GOAL OF THE EXERCISE
Everything from the line containing "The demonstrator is" to the end of the listing is to be set down exactly, both ends included, and nothing before it.

##### DATA SHOWN #####

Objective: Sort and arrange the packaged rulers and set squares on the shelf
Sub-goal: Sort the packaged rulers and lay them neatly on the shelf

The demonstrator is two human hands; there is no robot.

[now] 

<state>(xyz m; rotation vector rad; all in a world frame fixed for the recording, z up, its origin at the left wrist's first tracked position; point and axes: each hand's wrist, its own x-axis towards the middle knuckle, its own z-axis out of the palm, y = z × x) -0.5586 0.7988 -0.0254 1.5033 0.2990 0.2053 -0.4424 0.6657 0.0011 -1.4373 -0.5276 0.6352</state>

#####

TASK SOLUTION
The demonstrator is two human hands; there is no robot.

[now] 

<state>(xyz m; rotation vector rad; all in a world frame fixed for the recording, z up, its origin at the left wrist's first tracked position; point and axes: each hand's wrist, its own x-axis towards the middle knuckle, its own z-axis out of the palm, y = z × x) -0.5586 0.7988 -0.0254 1.5033 0.2990 0.2053 -0.4424 0.6657 0.0011 -1.4373 -0.5276 0.6352</state>

The reply to this exercise is complete.